Task item: Each record below needs to be retyped exactly.

(Source records)
[Start of section]

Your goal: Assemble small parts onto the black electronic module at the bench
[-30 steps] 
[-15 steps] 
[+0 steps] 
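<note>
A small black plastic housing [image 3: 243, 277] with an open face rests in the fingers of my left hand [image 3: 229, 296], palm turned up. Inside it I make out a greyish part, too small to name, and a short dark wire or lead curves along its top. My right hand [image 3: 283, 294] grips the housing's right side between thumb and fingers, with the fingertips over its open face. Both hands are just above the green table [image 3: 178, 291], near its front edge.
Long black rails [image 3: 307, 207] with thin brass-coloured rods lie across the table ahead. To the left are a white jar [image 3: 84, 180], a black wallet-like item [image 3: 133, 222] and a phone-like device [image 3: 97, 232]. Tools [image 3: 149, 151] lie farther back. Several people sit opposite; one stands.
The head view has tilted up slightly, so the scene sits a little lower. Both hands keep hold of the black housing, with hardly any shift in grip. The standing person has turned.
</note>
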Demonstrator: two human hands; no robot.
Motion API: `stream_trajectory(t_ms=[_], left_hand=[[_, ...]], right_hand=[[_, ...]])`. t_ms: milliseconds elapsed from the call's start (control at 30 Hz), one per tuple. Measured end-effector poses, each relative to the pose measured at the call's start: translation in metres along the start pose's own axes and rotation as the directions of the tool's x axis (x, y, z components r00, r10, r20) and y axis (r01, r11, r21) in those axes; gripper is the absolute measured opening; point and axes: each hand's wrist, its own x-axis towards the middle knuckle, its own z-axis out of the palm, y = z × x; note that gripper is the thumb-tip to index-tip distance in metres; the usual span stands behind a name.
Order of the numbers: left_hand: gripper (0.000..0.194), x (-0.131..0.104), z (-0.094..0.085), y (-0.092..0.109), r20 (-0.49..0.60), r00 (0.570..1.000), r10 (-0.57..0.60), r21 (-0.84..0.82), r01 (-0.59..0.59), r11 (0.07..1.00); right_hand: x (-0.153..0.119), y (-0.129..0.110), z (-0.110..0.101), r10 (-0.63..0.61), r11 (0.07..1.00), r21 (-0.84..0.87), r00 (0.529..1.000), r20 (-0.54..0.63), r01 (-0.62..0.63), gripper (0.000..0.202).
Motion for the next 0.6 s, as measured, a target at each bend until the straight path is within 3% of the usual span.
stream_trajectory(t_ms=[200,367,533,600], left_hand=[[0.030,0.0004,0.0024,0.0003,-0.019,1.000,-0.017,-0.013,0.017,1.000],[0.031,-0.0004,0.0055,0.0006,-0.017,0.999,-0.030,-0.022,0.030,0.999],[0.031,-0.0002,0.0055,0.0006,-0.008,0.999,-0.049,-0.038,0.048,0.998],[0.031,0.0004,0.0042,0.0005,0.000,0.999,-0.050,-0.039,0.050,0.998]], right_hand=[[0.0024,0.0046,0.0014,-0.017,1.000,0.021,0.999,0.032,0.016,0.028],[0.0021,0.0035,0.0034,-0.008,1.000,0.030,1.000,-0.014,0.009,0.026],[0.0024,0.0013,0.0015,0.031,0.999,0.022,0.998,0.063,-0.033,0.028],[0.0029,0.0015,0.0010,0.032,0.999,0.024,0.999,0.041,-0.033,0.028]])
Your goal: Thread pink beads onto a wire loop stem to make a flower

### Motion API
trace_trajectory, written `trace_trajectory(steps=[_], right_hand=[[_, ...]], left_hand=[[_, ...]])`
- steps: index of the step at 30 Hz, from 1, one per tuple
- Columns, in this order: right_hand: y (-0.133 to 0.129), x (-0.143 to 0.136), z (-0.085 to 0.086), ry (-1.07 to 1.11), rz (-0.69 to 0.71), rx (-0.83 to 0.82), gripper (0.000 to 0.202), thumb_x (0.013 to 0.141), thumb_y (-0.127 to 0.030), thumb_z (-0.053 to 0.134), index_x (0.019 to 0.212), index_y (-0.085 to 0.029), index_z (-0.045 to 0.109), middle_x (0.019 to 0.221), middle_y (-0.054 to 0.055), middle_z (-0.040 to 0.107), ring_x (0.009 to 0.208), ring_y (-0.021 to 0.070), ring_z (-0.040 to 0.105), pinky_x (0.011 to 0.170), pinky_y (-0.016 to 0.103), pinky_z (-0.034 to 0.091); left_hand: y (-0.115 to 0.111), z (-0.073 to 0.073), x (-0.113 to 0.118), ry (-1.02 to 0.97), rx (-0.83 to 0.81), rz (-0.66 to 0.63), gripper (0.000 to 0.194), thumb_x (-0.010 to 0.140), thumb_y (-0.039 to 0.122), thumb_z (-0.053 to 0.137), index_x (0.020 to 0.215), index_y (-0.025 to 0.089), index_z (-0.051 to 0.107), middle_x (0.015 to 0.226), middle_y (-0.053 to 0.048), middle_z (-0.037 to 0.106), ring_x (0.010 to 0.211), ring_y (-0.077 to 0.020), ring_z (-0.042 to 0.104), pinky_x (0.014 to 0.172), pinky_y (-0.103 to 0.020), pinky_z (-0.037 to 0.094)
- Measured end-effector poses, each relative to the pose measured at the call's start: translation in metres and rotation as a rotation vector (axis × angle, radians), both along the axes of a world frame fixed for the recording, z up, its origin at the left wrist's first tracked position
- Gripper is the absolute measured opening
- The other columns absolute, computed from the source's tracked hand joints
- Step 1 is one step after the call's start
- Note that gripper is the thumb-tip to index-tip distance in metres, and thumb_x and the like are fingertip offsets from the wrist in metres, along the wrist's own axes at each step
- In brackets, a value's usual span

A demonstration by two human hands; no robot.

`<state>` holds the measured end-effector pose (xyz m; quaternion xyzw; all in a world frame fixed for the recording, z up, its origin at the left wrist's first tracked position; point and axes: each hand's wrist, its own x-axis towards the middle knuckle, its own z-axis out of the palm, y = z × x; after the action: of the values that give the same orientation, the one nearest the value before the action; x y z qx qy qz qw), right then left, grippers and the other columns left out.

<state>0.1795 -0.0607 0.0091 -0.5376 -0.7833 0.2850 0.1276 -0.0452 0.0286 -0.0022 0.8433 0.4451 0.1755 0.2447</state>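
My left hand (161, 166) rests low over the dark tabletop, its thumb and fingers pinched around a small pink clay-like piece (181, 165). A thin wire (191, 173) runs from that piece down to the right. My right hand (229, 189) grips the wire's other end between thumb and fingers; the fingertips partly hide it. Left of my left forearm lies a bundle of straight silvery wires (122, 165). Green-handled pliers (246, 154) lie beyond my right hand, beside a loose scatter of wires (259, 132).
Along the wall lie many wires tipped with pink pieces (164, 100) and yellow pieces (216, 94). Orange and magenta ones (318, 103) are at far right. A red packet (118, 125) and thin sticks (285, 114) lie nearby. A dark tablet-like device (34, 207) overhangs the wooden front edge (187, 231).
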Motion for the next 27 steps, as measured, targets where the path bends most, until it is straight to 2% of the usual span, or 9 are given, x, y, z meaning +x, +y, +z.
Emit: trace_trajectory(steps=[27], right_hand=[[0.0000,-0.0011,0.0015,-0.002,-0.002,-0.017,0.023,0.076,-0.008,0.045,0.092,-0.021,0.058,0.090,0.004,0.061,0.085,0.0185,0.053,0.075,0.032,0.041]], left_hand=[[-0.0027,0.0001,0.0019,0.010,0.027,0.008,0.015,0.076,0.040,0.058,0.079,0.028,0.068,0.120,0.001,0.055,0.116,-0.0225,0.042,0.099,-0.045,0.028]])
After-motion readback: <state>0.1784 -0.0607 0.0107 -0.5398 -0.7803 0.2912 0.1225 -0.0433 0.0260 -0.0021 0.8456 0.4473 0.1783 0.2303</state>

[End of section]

Answer for the task:
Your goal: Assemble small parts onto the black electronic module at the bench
[-30 steps] 
[-15 steps] 
[+0 steps] 
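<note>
A small black plastic housing [image 3: 243, 277] with an open face rests in the fingers of my left hand [image 3: 229, 296], palm turned up. Inside it I make out a greyish part, too small to name, and a short dark wire or lead curves along its top. My right hand [image 3: 283, 294] grips the housing's right side between thumb and fingers, with the fingertips over its open face. Both hands are just above the green table [image 3: 178, 291], near its front edge.
Long black rails [image 3: 307, 207] with thin brass-coloured rods lie across the table ahead. To the left are a white jar [image 3: 84, 180], a black wallet-like item [image 3: 133, 222] and a phone-like device [image 3: 97, 232]. Tools [image 3: 149, 151] lie farther back. Several people sit opposite; one stands.
The head view has tilted up slightly, so the scene sits a little lower. Both hands keep hold of the black housing, with hardly any shift in grip. The standing person has turned.
</note>
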Demonstrator: two human hands; no robot.
Motion API: `stream_trajectory(t_ms=[_], left_hand=[[_, ...]], right_hand=[[_, ...]])`. t_ms: milliseconds elapsed from the call's start (control at 30 Hz), one per tuple. Measured end-effector poses, each relative to the pose measured at the call's start: translation in metres along the start pose's own axes and rotation as the directions of the tool's x axis (x, y, z components r00, r10, r20) and y axis (r01, r11, r21) in those axes; gripper is the absolute measured opening; point and axes: each hand's wrist, its own x-axis towards the middle knuckle, its own z-axis out of the palm, y = z × x; note that gripper is the thumb-tip to index-tip distance in metres; the usual span stands behind a name.
Order of the numbers: left_hand: gripper (0.000..0.194), x (-0.131..0.104), z (-0.094..0.085), y (-0.092..0.109), r20 (-0.49..0.60), r00 (0.570..1.000), r10 (-0.57..0.60), r21 (-0.84..0.82), r01 (-0.59..0.59), r11 (0.07..1.00); right_hand: x (-0.153..0.119), y (-0.129..0.110), z (-0.110..0.101), r10 (-0.63..0.61), r11 (0.07..1.00), r21 (-0.84..0.87), r00 (0.529..1.000), r20 (-0.54..0.63), r01 (-0.62..0.63), gripper (0.000..0.202).
Motion for the next 0.6 s, as measured, a target at each bend until the straight path is within 3% of the usual span.
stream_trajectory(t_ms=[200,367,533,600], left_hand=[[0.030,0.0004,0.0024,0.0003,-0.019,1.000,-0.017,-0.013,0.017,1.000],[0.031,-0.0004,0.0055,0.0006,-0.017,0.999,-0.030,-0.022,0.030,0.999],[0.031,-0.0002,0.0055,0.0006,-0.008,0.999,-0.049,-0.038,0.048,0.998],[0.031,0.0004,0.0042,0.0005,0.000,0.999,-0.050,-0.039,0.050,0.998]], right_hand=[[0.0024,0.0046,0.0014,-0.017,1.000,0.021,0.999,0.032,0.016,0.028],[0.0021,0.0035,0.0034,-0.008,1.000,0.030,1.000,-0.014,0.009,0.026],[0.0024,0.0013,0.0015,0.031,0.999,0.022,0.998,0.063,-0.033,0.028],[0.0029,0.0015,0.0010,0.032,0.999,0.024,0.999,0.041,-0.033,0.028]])
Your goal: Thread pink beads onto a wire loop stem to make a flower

### Motion API
trace_trajectory, written `trace_trajectory(steps=[_], right_hand=[[_, ...]], left_hand=[[_, ...]])`
- steps: index of the step at 30 Hz, from 1, one per tuple
- Columns, in this order: right_hand: y (-0.133 to 0.129), x (-0.143 to 0.136), z (-0.085 to 0.086), ry (-1.07 to 1.11), rz (-0.69 to 0.71), rx (-0.83 to 0.82), gripper (0.000 to 0.202), thumb_x (0.013 to 0.141), thumb_y (-0.127 to 0.030), thumb_z (-0.053 to 0.134), index_x (0.019 to 0.212), index_y (-0.085 to 0.029), index_z (-0.045 to 0.109), middle_x (0.019 to 0.221), middle_y (-0.054 to 0.055), middle_z (-0.040 to 0.107), ring_x (0.009 to 0.208), ring_y (-0.021 to 0.070), ring_z (-0.040 to 0.105), pinky_x (0.011 to 0.170), pinky_y (-0.016 to 0.103), pinky_z (-0.034 to 0.091); left_hand: y (-0.115 to 0.111), z (-0.073 to 0.073), x (-0.113 to 0.118), ry (-1.02 to 0.97), rx (-0.83 to 0.81), rz (-0.66 to 0.63), gripper (0.000 to 0.194), thumb_x (-0.010 to 0.140), thumb_y (-0.039 to 0.122), thumb_z (-0.053 to 0.137), index_x (0.020 to 0.215), index_y (-0.025 to 0.089), index_z (-0.051 to 0.107), middle_x (0.015 to 0.226), middle_y (-0.053 to 0.048), middle_z (-0.037 to 0.106), ring_x (0.010 to 0.211), ring_y (-0.077 to 0.020), ring_z (-0.042 to 0.104), pinky_x (0.014 to 0.172), pinky_y (-0.103 to 0.020), pinky_z (-0.037 to 0.094)
- Measured end-effector poses, each relative to the pose measured at the call's start: translation in metres and rotation as a rotation vector (axis × angle, radians), both along the axes of a world frame fixed for the recording, z up, its origin at the left wrist's first tracked position
- Gripper is the absolute measured opening
- The other columns absolute, computed from the source's tracked hand joints
- Step 1 is one step after the call's start
- Note that gripper is the thumb-tip to index-tip distance in metres, and thumb_x and the like are fingertip offsets from the wrist in metres, along the wrist's own axes at each step
- In brackets, a value's usual span

A demonstration by two human hands; no robot.

`<state>` holds the measured end-effector pose (xyz m; quaternion xyzw; all in a world frame fixed for the recording, z up, its origin at the left wrist's first tracked position; point and axes: each hand's wrist, its own x-axis towards the middle knuckle, its own z-axis out of the palm, y = z × x; after the action: of the values that give the same orientation, the one nearest the value before the action; x y z qx qy qz qw), right then left, grippers and the other columns left out.

<state>0.1795 -0.0607 0.0091 -0.5376 -0.7833 0.2850 0.1276 -0.0452 0.0286 -0.0022 0.8433 0.4451 0.1755 0.2447</state>
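My left hand (161, 166) rests low over the dark tabletop, its thumb and fingers pinched around a small pink clay-like piece (181, 165). A thin wire (191, 173) runs from that piece down to the right. My right hand (229, 189) grips the wire's other end between thumb and fingers; the fingertips partly hide it. Left of my left forearm lies a bundle of straight silvery wires (122, 165). Green-handled pliers (246, 154) lie beyond my right hand, beside a loose scatter of wires (259, 132).
Along the wall lie many wires tipped with pink pieces (164, 100) and yellow pieces (216, 94). Orange and magenta ones (318, 103) are at far right. A red packet (118, 125) and thin sticks (285, 114) lie nearby. A dark tablet-like device (34, 207) overhangs the wooden front edge (187, 231).
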Motion for the next 27 steps, as measured, targets where the path bends most, until it is straight to 2% of the usual span, or 9 are given, x, y, z meaning +x, +y, +z.
Emit: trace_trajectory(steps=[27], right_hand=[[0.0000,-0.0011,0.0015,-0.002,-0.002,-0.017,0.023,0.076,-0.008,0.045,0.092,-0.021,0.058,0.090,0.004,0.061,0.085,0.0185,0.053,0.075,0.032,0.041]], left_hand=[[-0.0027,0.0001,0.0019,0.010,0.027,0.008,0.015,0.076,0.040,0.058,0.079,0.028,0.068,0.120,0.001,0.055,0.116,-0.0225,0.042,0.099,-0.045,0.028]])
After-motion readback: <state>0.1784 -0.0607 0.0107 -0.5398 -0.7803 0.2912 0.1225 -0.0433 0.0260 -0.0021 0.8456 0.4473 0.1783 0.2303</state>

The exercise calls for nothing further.